Thank God for heavy metal.

"We used to go to the Agora in Youngstown to see Deep Purple and Uriah Heep and all those bands," he said. "I'm a metal head from the day. I grew up with Alice Cooper and Metallica and all these guys. I know them all."

Tonight, you don't have to go to Youngstown as Mr. Henry presents a metal lineup of Lizzy Borden, Zion Cross and Metal Lords at his nightclub, CH-Changes, in New Castle.

For decades, music was Mr. Henry's passion, but it wasn't his livelihood. He was in the catering business, planning and producing more than a thousand weddings from his business on West State Street.

"Then I had an electrical fire and the place burned down in 2007," said Mr. Henry. "I was too young to retire and I couldn't live on the insurance money. And I was way too old for the catering business. You work 120 hours a week, and I wanted to do something that was a little less stressful. My pure laziness made me try to do this."

He erected a new structure on the same site, built for live entertainment. It can hold up to 700 and there are no TVs in the place.

"I wanted to call it 'Changes,' but there's like 10 of them out there, some ridiculous number," he said. "So my initials are CH, and I thought, 'Well, I always loved Bowie's song "Changes," ' so that's what I went with."

The next CH-Challenge was getting bands -- and people -- to come to CH-Changes.

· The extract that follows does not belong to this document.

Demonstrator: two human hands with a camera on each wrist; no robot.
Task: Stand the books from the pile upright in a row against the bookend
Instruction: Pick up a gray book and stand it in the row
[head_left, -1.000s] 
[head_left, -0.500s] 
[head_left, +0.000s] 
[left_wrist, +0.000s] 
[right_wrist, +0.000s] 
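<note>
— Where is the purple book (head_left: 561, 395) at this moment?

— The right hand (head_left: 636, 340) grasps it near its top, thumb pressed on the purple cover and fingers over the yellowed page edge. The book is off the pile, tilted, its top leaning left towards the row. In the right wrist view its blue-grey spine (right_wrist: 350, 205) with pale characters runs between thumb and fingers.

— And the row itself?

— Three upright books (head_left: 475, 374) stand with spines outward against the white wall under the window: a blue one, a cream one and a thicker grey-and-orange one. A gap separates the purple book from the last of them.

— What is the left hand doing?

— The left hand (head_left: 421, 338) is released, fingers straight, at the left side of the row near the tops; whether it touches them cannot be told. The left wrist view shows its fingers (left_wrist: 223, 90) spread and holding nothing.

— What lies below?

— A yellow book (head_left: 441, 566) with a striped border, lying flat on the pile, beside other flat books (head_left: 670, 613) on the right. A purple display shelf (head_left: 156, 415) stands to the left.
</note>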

"New Castle, yeah, it's very small," Mr. Henry said. "We like to book local acts on the weekends, on Saturday nights, because they have great local followings. But we get very few people from New Castle for the national acts. Most of the people come from Youngstown, Erie, Cranberry.

"Not so many from Pittsburgh. It's hard to compete with Pittsburgh, but I can compete with smaller shows. My tickets are always gonna be $5 cheaper. My beer prices are $5 cheaper."

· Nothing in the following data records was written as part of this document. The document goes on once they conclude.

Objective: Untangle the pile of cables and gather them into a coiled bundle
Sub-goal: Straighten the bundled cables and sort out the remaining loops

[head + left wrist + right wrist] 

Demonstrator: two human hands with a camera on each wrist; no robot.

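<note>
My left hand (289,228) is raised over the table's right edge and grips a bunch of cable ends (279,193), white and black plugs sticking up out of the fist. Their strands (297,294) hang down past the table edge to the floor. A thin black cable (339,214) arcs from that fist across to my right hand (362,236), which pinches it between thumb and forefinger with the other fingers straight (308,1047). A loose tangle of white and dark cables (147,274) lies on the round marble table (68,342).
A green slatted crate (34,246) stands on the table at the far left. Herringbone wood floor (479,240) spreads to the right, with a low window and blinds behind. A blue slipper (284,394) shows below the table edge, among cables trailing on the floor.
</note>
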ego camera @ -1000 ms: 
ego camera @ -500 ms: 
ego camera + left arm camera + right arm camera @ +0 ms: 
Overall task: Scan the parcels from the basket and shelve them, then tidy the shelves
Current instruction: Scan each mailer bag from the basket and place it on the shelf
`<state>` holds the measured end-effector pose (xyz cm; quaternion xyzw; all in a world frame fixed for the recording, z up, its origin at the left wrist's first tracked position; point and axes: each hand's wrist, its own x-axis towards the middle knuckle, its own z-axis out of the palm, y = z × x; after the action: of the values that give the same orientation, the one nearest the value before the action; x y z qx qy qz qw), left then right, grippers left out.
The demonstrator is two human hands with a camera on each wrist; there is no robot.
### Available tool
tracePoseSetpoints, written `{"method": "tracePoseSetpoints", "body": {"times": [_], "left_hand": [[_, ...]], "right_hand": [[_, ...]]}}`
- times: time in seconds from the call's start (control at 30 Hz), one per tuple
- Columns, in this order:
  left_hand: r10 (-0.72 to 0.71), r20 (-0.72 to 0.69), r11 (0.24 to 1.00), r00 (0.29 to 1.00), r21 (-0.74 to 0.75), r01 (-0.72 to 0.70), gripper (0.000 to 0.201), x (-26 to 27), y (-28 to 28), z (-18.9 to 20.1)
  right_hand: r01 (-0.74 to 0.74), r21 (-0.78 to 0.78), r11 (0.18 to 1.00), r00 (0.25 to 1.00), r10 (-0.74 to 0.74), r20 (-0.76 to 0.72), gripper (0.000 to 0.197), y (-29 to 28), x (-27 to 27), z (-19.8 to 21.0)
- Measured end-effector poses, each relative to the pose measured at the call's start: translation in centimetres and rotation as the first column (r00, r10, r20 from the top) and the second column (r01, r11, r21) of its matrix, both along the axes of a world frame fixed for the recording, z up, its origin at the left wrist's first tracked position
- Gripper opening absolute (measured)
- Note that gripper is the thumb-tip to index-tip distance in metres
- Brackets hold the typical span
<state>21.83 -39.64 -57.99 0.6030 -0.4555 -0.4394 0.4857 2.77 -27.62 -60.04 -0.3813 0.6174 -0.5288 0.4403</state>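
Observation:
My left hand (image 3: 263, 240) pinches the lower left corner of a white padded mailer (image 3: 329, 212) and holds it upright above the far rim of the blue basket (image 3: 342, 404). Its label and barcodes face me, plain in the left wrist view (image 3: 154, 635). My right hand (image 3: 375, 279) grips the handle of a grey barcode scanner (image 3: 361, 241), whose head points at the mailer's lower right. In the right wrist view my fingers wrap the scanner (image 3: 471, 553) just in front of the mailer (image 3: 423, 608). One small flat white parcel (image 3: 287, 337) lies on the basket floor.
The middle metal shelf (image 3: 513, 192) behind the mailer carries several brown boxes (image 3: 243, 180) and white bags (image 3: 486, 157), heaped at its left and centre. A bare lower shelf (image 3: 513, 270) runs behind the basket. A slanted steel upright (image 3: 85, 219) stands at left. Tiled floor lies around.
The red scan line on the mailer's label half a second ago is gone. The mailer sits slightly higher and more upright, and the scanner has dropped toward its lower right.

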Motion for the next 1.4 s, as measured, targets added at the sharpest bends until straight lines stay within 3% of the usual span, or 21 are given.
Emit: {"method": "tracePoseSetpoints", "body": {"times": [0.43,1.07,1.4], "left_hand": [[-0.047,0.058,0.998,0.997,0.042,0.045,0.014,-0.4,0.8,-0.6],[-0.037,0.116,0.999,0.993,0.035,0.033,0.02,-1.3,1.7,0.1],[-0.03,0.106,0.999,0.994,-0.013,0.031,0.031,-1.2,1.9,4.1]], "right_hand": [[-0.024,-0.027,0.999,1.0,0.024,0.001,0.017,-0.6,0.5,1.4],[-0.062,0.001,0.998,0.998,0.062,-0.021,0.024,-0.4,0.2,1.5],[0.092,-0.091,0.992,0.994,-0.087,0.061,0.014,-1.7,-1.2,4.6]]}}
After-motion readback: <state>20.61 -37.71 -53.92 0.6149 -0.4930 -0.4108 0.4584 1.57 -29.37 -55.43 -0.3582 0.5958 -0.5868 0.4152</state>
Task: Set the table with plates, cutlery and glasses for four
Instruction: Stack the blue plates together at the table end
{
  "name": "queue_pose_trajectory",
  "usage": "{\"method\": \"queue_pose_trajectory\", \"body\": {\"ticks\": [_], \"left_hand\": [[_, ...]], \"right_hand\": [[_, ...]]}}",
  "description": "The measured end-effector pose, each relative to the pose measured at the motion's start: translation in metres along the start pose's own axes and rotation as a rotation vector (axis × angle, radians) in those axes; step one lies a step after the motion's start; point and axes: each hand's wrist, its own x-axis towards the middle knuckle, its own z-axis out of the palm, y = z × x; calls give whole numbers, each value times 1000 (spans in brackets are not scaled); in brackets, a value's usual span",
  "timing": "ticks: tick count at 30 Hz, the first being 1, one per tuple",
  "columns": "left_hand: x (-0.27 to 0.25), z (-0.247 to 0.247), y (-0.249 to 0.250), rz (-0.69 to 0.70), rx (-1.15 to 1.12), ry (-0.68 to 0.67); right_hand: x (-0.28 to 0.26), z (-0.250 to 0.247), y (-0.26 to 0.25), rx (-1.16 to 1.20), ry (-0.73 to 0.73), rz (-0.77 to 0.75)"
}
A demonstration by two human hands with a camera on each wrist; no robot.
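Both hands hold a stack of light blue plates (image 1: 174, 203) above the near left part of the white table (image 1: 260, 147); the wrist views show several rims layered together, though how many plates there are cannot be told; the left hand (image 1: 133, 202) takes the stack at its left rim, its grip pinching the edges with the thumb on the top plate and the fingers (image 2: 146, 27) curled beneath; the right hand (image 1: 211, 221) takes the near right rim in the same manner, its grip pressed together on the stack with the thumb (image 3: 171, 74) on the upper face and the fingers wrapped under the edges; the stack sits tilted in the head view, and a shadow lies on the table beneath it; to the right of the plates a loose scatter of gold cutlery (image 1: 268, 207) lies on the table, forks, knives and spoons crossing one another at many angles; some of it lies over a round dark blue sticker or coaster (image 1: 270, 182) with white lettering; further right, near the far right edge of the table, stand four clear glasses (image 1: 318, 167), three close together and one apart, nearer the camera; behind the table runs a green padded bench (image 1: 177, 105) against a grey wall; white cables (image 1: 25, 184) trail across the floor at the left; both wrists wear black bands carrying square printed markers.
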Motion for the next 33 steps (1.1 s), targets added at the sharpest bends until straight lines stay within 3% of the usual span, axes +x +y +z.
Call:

Imagine. Lizzy Borden for $20.

You must remember Lizzy Borden.

"They're a theatrical group, like Alice Cooper and Kiss. They dressed with the makeup and all that stuff," Mr. Henry said. "And I think a couple of them are the original guys. I don't think any band is all-original any more."

Well, let's check the band's website.

Apparently, Lizzy Borden was created in 1983 in Hollywood, Calif. "Spitting venom, stage blood and dripping grease paint while breathing life into bizarre characters bred precisely for the stage," it says. Their albums include "Love You to Pieces," "Menace to Society," "Visual Lies" and "Master of Disguise."

The lead vocals, of course, are by founding member Lizzy Borden. He is accompanied by fellow founder Joey Scott on drums. The band has gone through a number of other players, but Marten Andersson on bass and Dario Lorina have been fixtures for several years.

"You have to be a real metal head to know who Lizzy Borden is or who Helstar was or Don Dokken," Mr. Henry said. "Even though Don Dokken sold 20 million albums, nobody remembers him.

"The best bands right now are the ones that bring in the 18-to-25 group. They come out masses. We got to find that niche, too."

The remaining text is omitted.